Petitioners, who have been selected as potential witnesses in a criminal proceeding brought by the United States under 18 U.S.C. § 245 against several alleged members of the Ku Klux Klan and Nazi Party, have filed this action for a writ of mandamus requiring the district judge presiding over the criminal proceeding to vacate his order of January 5, 1984, which, inter alia, prohibited “potential witnesses]” from discussing their proposed trial testimony with members of the media. Petitioners contend that the district judge’s order (hereinafter gag order) amounts to an unconstitutional prior restraint of their right to free speech protected by the first amendment. Specifically, they argue that the gag order is unconstitutional because the district judge did not conduct an “evidentiary” hearing before entering the order or articulate specific factual findings as a basis for his decision; they also argue that the order is unconstitutionally overbroad and vague, and that it violates petitioners’ rights of free association.
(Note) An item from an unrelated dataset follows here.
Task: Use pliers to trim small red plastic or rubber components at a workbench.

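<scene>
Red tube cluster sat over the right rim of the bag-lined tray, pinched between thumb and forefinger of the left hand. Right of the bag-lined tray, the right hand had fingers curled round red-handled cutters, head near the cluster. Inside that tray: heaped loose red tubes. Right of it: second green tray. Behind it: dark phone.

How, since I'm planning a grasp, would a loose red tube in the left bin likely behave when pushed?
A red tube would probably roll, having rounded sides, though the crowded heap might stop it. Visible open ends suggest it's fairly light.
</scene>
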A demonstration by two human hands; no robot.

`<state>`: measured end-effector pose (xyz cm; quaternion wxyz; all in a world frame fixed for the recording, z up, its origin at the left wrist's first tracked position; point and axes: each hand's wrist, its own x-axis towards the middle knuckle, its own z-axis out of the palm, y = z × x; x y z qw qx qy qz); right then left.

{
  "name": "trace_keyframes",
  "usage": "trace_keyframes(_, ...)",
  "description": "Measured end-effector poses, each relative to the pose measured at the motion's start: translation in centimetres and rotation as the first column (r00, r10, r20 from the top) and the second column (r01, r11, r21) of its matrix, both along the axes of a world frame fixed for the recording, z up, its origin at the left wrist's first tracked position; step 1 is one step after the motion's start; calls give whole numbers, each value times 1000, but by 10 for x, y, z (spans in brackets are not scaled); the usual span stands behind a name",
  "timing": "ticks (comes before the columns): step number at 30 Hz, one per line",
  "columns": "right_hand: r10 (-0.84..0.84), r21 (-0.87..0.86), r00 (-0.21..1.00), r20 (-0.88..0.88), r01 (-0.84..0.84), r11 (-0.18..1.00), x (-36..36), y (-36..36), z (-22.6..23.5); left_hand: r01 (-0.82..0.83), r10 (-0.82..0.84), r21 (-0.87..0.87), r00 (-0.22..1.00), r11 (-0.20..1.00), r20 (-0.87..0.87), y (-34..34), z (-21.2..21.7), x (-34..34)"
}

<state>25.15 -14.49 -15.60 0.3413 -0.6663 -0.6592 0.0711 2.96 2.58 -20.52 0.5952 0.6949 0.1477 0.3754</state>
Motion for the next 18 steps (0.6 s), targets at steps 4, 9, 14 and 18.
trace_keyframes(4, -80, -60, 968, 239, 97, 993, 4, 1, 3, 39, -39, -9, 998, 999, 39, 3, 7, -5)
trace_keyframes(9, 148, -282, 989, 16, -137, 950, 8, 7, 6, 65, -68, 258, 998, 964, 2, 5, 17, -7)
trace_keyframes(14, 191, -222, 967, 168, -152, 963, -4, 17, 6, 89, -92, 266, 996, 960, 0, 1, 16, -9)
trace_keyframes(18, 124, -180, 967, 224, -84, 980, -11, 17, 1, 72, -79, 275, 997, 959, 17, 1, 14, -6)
On January 10,1984, petitioners’ motion to stay the district court’s order pending appellate consideration of the mandamus petition was denied by a panel of this court, and the United States was directed to file a response to the petition by January 17, 1984. Having studied the briefs and considered the oral argument of counsel, we conclude that the January 5 order does not violate petitioners’ first amendment rights and we therefore deny the petition for writ of mandamus.

I

This petition grows out of an order issued by Judge Thomas A. Flannery, who is currently presiding over a federal criminal prosecution in the Middle District of North Carolina brought against several alleged Ku Klux Klansmen and/or Nazi Party members for putative civil rights violations arising out of a shooting that occurred in Greensboro, North- Carolina, on November 3, 1979, and that resulted in the deaths of five individuals. It is an understatement to say that the incident has generated a substantial amount of media attention and publicity. See generally In re Greensboro News Co., 727 F.2d 1320 (4th Cir.1984).

Each petitioner in this case has received a notice from the Department of Justice that he or she may be required to testify in the criminal proceeding. Some of the witnesses were present at the incident in Greensboro and others are relatives of several of the individuals who were killed. Many of the petitioners are plaintiffs in two civil suits pending in federal court, one of which seeks damages and the other of which seeks the appointment of a special prosecutor to investigate allegations of a law enforcement conspiracy.

The gag order at issue in this case, as modified,1 provides in pertinent part:

3. Any person who is a potential witness in this case, as defined in subparagraph (a) below, SHALL NOT make any extrajudicial statement that relates to, concerns, or discusses the testimony such potential witnesses may give in this case, or any of the parties or issues such potential witness expects or reasonably should expect to be involved in this case, or the events leading up to and culminating in the shooting incident at Everitt and Carver Streets in Greensboro, North Carolina, on November 3, 1979, if such statement is intended for dissemination by means of public communication.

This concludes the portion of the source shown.